--- WHAT TO DO ---
Your task is to copy the stretch of lines in the records below that begins with the line containing "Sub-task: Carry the" and ends with the line containing "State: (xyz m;", exactly as written, with nothing added.
------------------------------------------------------------------------
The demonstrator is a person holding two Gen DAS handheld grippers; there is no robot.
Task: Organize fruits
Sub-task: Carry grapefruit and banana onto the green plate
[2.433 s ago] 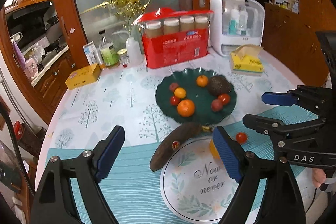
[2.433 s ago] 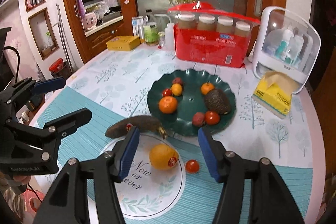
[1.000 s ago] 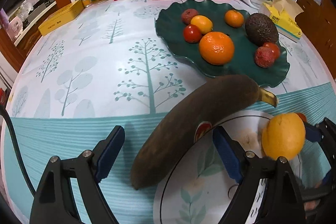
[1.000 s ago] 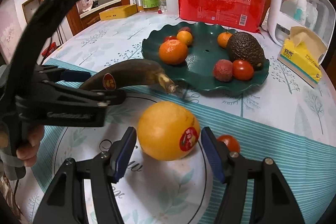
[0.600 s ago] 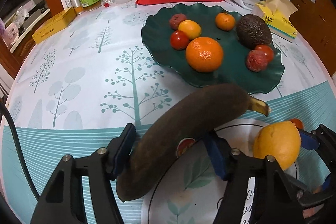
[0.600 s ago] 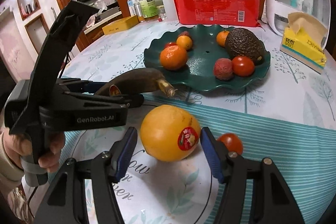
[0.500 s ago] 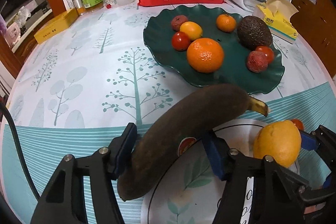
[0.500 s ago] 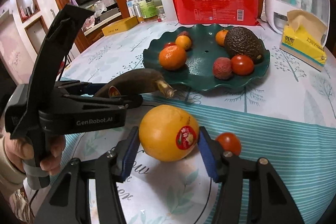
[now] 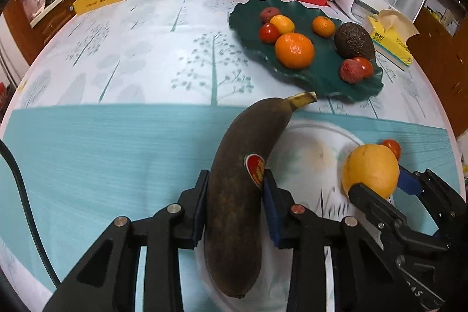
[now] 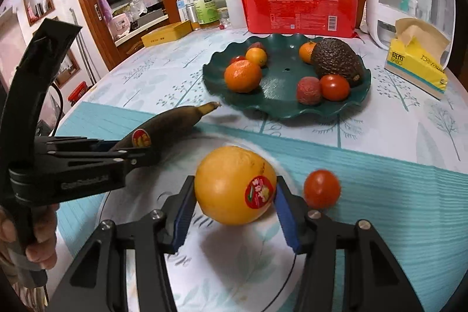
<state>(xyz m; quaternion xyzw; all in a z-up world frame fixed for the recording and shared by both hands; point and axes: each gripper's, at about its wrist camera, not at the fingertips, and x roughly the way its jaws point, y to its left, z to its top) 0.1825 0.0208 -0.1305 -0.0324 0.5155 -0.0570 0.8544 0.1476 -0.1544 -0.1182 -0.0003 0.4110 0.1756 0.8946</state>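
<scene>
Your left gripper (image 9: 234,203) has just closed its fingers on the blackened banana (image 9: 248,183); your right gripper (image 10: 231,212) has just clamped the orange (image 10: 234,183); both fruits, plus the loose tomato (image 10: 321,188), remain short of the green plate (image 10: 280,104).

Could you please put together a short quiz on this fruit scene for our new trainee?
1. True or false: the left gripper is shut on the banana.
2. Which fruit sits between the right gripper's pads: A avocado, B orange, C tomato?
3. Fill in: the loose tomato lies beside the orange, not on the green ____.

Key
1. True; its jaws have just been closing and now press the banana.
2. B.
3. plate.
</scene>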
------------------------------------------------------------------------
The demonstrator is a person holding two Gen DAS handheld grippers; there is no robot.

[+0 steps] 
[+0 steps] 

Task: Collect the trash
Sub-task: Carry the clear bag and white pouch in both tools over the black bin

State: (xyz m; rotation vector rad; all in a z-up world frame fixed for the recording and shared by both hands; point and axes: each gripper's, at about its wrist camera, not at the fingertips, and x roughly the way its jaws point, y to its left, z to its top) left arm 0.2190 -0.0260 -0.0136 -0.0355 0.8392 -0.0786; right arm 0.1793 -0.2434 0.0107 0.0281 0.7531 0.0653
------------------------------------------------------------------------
--- WRITTEN ANSWER ---
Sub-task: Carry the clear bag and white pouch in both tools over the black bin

State: (xyz m; rotation vector rad; all in a z-up world frame fixed for the recording and shared by both hands; point and axes: each gripper's, at about its wrist camera, not at the fingertips, and x roughly the way its jaws point, y to its left, z to its top) left arm 0.2190 -0.0260 -0.0136 -0.0355 0.8392 -0.0786; right arm 0.1793 -0.2434 0.0107 0.0281 0.7531 0.0653

With this, the exercise is complete.